Action item: Nothing belongs in the answer except the lines of the material that include "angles".

-.-.-

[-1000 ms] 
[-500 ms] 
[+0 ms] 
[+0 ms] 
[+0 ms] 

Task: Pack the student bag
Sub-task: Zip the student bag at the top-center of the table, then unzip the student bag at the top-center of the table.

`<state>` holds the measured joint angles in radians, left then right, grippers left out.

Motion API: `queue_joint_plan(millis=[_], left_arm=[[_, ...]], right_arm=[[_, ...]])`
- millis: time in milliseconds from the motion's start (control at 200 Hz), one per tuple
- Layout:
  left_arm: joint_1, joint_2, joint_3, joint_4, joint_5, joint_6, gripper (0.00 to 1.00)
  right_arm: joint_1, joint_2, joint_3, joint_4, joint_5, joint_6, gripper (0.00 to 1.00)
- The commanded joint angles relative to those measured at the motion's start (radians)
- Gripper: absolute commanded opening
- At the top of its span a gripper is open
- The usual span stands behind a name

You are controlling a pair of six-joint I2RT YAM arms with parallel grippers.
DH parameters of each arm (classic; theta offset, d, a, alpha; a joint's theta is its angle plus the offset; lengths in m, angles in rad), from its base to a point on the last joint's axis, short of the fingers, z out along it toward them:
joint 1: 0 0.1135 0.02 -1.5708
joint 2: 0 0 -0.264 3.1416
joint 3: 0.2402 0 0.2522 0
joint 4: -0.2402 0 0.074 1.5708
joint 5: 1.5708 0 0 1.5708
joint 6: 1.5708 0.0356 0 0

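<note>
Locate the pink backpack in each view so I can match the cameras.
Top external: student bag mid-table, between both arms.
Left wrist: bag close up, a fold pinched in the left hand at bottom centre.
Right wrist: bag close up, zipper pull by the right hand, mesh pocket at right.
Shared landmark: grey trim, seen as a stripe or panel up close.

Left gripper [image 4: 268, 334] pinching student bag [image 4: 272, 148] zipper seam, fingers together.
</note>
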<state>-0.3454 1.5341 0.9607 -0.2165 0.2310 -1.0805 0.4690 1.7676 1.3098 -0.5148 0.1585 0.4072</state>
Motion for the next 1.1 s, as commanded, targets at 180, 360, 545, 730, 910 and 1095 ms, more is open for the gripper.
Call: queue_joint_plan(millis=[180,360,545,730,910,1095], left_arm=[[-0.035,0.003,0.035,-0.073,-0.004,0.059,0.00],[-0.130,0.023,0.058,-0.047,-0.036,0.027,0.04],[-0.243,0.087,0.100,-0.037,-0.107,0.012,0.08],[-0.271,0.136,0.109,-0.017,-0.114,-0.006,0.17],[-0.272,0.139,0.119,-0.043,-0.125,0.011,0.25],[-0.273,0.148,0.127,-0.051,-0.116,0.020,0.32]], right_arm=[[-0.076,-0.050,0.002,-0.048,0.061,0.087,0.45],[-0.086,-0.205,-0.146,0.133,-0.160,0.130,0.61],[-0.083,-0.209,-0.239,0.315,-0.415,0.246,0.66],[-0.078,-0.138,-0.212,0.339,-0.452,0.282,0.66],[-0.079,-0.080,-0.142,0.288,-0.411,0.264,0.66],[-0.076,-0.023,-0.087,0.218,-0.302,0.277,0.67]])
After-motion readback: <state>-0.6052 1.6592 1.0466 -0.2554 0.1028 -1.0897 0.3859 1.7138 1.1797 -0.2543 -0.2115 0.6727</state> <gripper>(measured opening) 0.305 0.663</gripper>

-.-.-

Answer for the task:
`<state>` holds the measured joint angles in radians, left then right, grippers left out.
- The commanded joint angles relative to those measured at the motion's start (radians)
DH parameters of each arm (classic; theta offset, d, a, alpha; a joint's theta is its angle plus the offset; lengths in m, angles in rad), from its base to a point on the last joint's axis, short of the fingers, z out along it toward them:

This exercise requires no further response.